What the rule means for different groups
- New applicants abroad:
- A petition filed after the deadline is subject to the $100,000 surcharge.
- Employers must plan budgets and timelines accordingly.
- Existing H-1B workers with timely filings:
- Agencies said the surcharge does not apply to re-entry, ongoing status, or renewals tied to petitions filed before September 21, 2025.
- Workers switching employers after the deadline:
- The fee applies if the new employer files a new petition after September 21 and it is not otherwise covered by a timely filing.
- Families:
- H-4 travel and planning may be affected indirectly by an employer’s decisions on cost and timing, even if dependents themselves are not subject to the surcharge.
Attorneys also expect more questions at the consular stage, with workers trying to confirm whether their case falls under the fee. Clear records of filing dates, approvals, and job terms will help. Workers should keep copies of:
- the I-797 approval notice,
- the visa stamp,
- a job letter,
- the receipt for any Form I-140, if filed.
Why panic took hold
The panic came from three main factors:
- Timing: A Friday announcement with a Sunday effective date gave travelers abroad almost no buffer.
- Ambiguous early language: Initial wording left room for people to assume a wider reach than the rule intended.
- Social media spread: Partial summaries and urgent messages traveled faster than official updates could catch up.
For people like Amrutha Tamanam, the decision to fly early made sense. She had a steady job, a home, and a clear plan in the United States. A surprise rule with a large dollar figure felt like a real threat to that life, even if later guidance said her case was safe.
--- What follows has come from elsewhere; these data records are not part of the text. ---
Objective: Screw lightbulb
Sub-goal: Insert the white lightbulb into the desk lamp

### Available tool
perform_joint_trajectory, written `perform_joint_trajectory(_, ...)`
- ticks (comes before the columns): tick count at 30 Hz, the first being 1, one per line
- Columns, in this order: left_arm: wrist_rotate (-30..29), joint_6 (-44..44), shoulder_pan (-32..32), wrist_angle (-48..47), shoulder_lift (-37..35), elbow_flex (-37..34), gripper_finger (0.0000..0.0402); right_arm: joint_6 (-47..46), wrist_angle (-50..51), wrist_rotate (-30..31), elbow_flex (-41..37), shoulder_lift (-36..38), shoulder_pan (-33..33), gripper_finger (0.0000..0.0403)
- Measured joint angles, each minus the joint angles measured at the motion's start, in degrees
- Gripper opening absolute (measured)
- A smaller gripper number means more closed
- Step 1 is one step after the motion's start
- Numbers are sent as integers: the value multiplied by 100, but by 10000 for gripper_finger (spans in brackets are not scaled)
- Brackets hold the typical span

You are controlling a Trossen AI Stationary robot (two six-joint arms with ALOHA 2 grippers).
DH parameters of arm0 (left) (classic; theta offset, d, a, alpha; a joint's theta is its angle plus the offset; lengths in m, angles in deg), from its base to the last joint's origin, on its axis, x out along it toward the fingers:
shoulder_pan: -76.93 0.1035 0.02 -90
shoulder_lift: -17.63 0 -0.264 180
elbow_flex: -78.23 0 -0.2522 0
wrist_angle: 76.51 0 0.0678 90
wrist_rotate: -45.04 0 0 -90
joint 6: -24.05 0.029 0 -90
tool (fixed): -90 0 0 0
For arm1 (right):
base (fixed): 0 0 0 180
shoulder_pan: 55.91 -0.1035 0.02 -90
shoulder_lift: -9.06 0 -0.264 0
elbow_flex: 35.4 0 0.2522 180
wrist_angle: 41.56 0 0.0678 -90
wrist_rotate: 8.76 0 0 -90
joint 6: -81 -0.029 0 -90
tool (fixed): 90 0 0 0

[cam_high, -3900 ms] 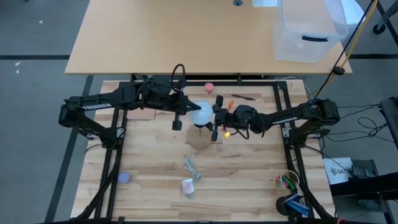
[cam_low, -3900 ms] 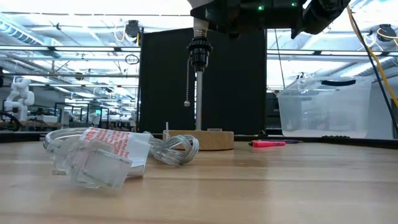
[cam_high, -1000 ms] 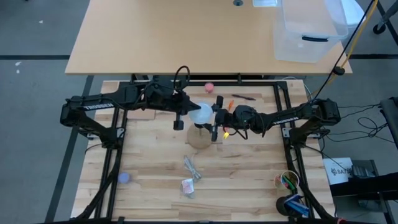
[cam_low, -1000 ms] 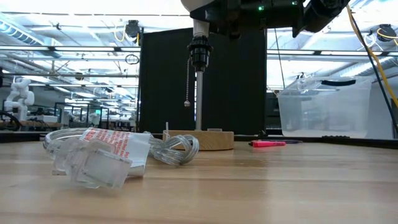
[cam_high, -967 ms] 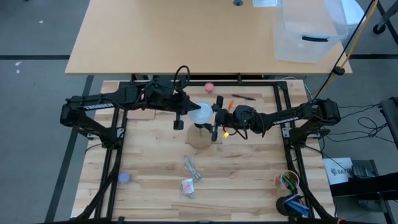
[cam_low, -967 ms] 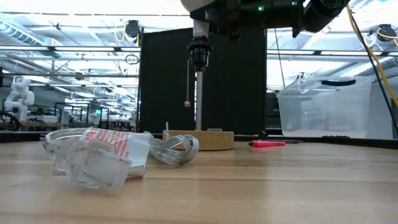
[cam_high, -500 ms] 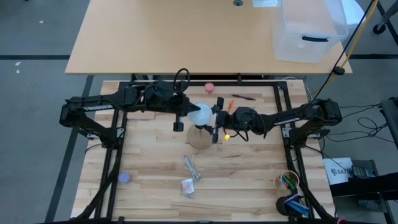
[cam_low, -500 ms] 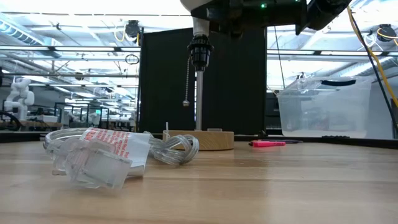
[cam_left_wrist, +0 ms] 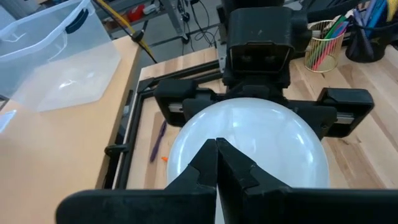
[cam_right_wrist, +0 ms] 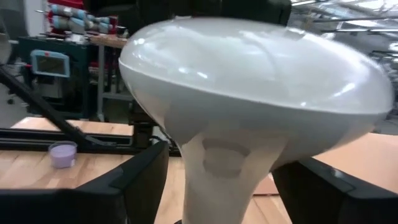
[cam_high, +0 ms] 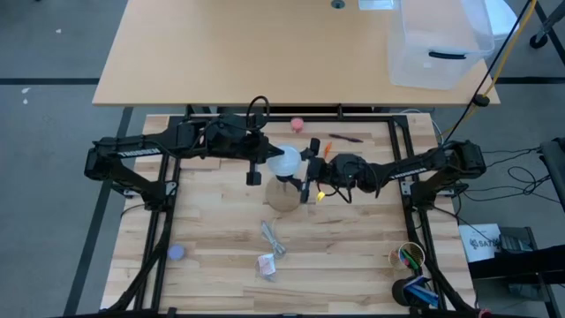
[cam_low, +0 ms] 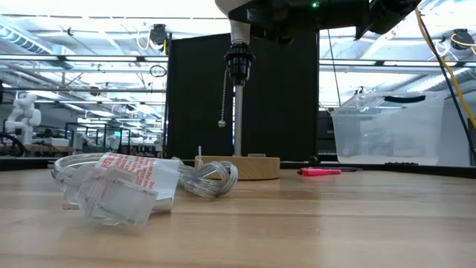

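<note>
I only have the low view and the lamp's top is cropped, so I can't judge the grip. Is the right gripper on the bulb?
Observer: No. The right gripper is open; its fingers flank the neck of the lightbulb with gaps.
Operator: And the left gripper?
Observer: The left gripper is shut, its tips at the globe's side.
Operator: Anything behind the lamp?
Observer: A small pink ball lies farther back.

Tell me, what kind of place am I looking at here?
Probably a robotics lab or workshop. Two dark robot arms on a metal frame work at a wooden table, handling a lightbulb. Behind it stretches a big open hall with benches, ceiling lights and another white robot.
</note>
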Motion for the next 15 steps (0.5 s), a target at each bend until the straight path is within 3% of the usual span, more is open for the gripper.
perform_joint_trajectory(15,-24,15,4,-7,0,0,0,-244,1003,653,4,380,-202,337)
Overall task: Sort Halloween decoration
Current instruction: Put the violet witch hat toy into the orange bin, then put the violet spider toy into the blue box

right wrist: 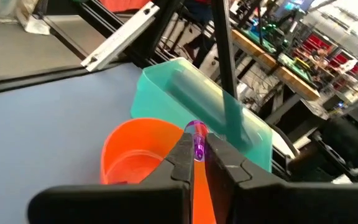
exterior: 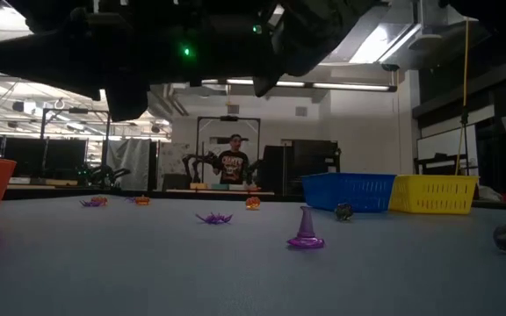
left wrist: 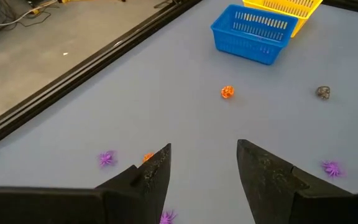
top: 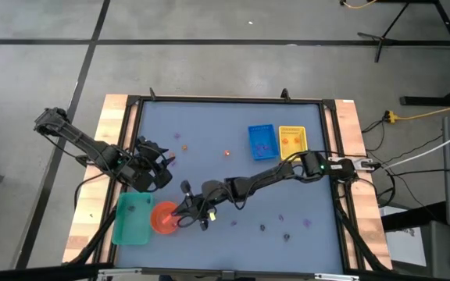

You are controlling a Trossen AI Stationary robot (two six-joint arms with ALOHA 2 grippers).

“One line in policy can reorder lives in a hurry—even for people who did everything by the book,” the situation illustrates.
Many others made the same call that weekend, paying high fares and cutting family trips short. Attorneys advise workers to rely on direct agency updates and employer counsel. If you are in status with a valid visa and a petition filed before September 21, 2025, agency guidance says you are not subject to the fee for re-entry based on that petition. For new H-1B filings after the cutoff, employers should budget the surcharge and weigh job offers accordingly.
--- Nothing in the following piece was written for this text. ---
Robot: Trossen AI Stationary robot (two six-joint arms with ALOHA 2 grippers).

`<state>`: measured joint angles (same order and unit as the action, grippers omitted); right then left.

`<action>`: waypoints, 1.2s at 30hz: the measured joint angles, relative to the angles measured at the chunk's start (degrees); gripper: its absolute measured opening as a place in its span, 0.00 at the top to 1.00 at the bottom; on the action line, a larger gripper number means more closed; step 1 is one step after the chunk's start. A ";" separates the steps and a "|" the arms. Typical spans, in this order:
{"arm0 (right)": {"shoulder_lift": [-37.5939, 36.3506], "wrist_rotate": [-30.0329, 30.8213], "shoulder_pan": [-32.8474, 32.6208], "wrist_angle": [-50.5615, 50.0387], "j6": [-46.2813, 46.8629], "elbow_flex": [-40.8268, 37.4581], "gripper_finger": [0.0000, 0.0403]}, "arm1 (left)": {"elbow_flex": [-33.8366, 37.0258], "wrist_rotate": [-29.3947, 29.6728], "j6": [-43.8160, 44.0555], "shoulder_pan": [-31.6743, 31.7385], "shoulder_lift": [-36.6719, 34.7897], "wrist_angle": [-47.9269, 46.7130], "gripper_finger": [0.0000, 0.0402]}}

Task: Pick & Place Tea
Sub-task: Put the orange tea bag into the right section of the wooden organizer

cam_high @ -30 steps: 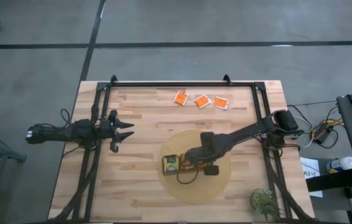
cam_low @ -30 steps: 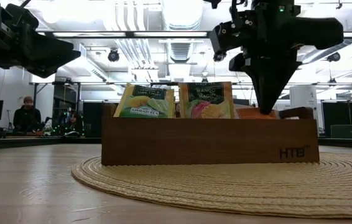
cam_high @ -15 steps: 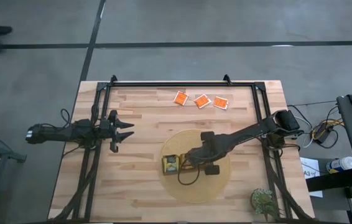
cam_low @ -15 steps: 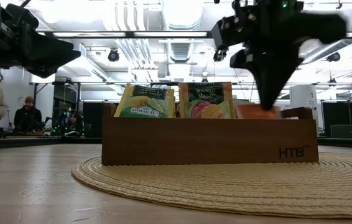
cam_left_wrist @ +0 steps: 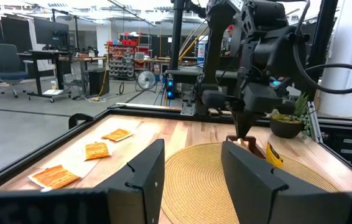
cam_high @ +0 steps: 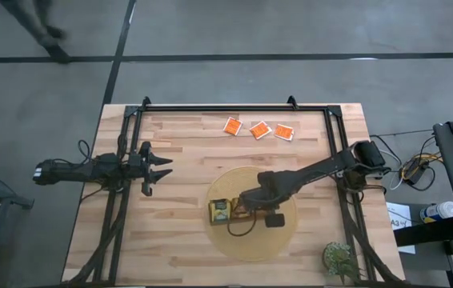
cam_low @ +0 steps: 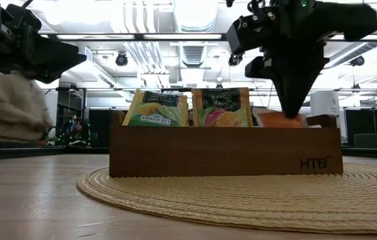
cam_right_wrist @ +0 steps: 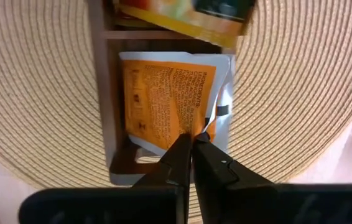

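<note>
Orange sachet (cam_right_wrist: pixel 163 102) is pinched by right gripper (cam_right_wrist: pixel 191 144) in tray (cam_low: pixel 225 159) end compartment; should be lowered flat before release. Left gripper (cam_high: pixel 159 167) idle, spread, at table's left edge.

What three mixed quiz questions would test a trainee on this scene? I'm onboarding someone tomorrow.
1. True or false: the right gripper is shut on an orange sachet over the tray.
2. How many orange sachets lie loose on the table?
A. one
B. three
C. five
3. Fill in: the tray stands on a round woven ____.

Key:
1. true
2. B
3. mat. The left gripper waits open, away from the tray.
</note>
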<state>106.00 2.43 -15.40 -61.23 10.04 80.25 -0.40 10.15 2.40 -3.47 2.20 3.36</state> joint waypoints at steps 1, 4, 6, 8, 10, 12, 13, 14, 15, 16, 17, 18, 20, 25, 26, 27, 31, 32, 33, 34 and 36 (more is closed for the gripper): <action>0.00 -0.12 0.37 0.00 0.02 0.00 0.97 | 0.00 0.00 0.02 0.00 -0.02 -0.02 0.62; 0.00 -1.57 1.45 0.02 -0.07 0.00 0.93 | 0.01 -0.01 0.02 -0.02 -0.01 -0.01 0.62; 0.00 -2.17 1.91 0.11 -0.21 0.00 0.88 | 0.01 -0.02 0.01 -0.02 -0.01 -0.01 0.62; 0.00 -2.46 2.18 0.13 -0.22 0.00 0.83 | 0.01 -0.02 0.01 -0.01 0.00 0.00 0.62; 0.00 -2.48 2.34 0.13 -0.39 0.00 0.77 | 0.00 -0.02 0.00 -0.02 -0.02 -0.02 0.62; 0.00 -2.47 2.48 0.10 -1.26 0.00 0.71 | 0.01 -0.01 0.00 -0.01 0.00 0.00 0.62; -0.10 -2.45 2.54 -0.11 -1.56 0.00 0.68 | 0.01 -0.01 0.01 0.00 0.00 -0.01 0.62; -0.23 -2.46 2.61 -0.57 -1.84 0.00 0.65 | 0.01 -0.02 0.02 0.00 0.00 0.00 0.62; -0.48 -2.46 2.76 -1.16 -1.92 0.02 0.63 | 0.01 0.00 0.00 -0.01 -0.01 -0.02 0.62; -0.78 -2.44 2.94 -1.88 -1.92 0.18 0.61 | 0.00 -0.02 0.02 -0.02 0.00 0.00 0.62; -1.24 -2.44 3.18 -2.31 -1.92 0.30 0.59 | 0.02 -0.02 0.02 -0.02 0.00 -0.02 0.62; -1.74 -2.42 3.44 -2.89 -1.88 0.45 0.57 | 0.02 -0.02 0.00 -0.02 0.00 -0.02 0.62; -2.59 -2.25 4.07 -3.96 -1.81 0.91 0.54 | 0.02 -0.02 0.01 -0.01 0.00 -0.02 0.62; -5.82 2.22 5.65 -5.48 -2.79 0.94 0.51 | 0.00 0.00 0.00 -0.02 0.02 -0.06 0.62; -6.51 4.58 6.03 -5.98 -2.78 0.78 0.51 | 0.01 -0.02 0.00 -0.02 0.03 -0.05 0.62; -7.16 6.98 6.63 -6.24 -2.79 0.61 0.51 | 0.00 0.00 0.02 -0.02 0.04 -0.15 0.62; -9.97 11.62 10.56 -6.03 -2.69 -0.75 0.51 | 0.01 -0.02 0.01 -0.02 0.07 -0.15 0.62; -10.57 11.57 11.93 -5.98 -2.69 -1.16 0.51 | 0.01 0.00 0.02 -0.01 0.08 -0.12 0.62; -11.19 11.56 13.42 -6.00 -2.69 -1.58 0.51 | 0.01 0.00 0.00 0.00 0.12 -0.09 0.62; -11.81 11.52 15.12 -5.96 -2.74 -2.25 0.51 | 0.02 -0.02 0.00 -0.01 0.13 -0.15 0.62; -12.99 11.36 18.64 -5.59 -3.12 -4.08 0.51 | 0.02 0.00 0.02 -0.02 0.17 -0.15 0.62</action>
<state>93.00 13.80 3.24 -66.82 6.92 76.17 -0.38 10.15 2.42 -3.48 2.37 3.20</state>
Looking ahead, officials signaled more rulemaking on wage levels and lottery selection could follow, though no new steps have been announced. For now, the surcharge remains a one-time fee on new H-1B petitions filed after the effective date. The weekend rush it set off shows how policy announcements can prompt rapid, costly decisions—even for those ultimately outside the rule’s reach.
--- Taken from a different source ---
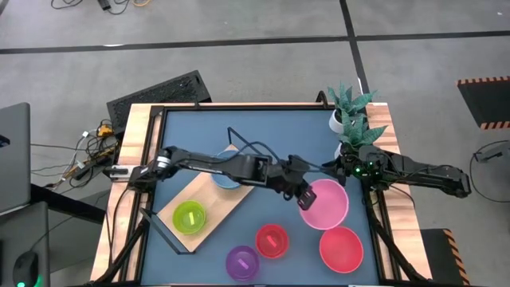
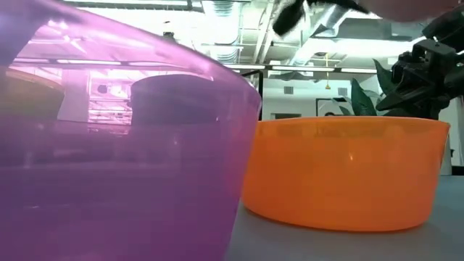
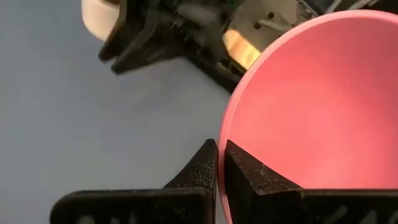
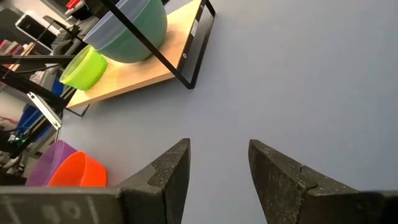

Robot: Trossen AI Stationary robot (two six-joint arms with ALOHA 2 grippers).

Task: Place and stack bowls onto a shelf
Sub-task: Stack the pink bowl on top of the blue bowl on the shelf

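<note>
My left gripper [image 1: 305,197] is shut on the rim of the large pink bowl [image 1: 327,204], right of the table's middle. The shelf [image 1: 225,209], a light wooden board with a black wire frame, lies slanted at the left. On it sit a lime green bowl [image 1: 190,216] and a dark green bowl nested in a blue one [image 4: 127,25]. A small purple bowl [image 1: 242,262], a small red bowl [image 1: 271,240] and a large red bowl [image 1: 341,248] rest on the blue tabletop near the front. My right gripper [image 4: 219,165] waits open at the right edge. My left gripper pinches the pink bowl's rim [image 3: 225,134] on the side facing the shelf, one finger [image 3: 249,177] inside the bowl and one outside. The fingers come slanting down from the table's left. The bowl is lifted clear of the table and tilted.
Two plants in white pots [image 1: 347,121] stand at the far right corner, just behind my right arm [image 1: 414,171]. Bare blue tabletop [image 1: 279,131] lies beyond the shelf. In the low view the purple bowl [image 2: 109,145] and the large red bowl [image 2: 341,174] fill the foreground.
</note>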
This Article in a Nutshell
The administration announced a $100,000 surcharge on new H-1B petitions, signed Sept 19, 2025 and effective at 12:01 a.m. ET on Sept 21, 2025. The rule applies only to new filings submitted after the deadline, including the 2026 lottery; follow-up guidance from USCIS and the State Department clarified that existing H-1B holders, petitions filed before the cutoff, renewals, and amendments tied to timely filings are not subject to the fee. Early ambiguous language and rapid social media spread created panic among workers abroad, leading some—like Amrutha Tamanam—to pay high last-minute fares to re-enter the U.S. Employers may respond by restricting sponsorship to higher-paid roles, remote hires, or alternative visa pathways. Attorneys recommend keeping I-797s, visa stamps, I-140 receipts, and job letters, and following official agency guidance.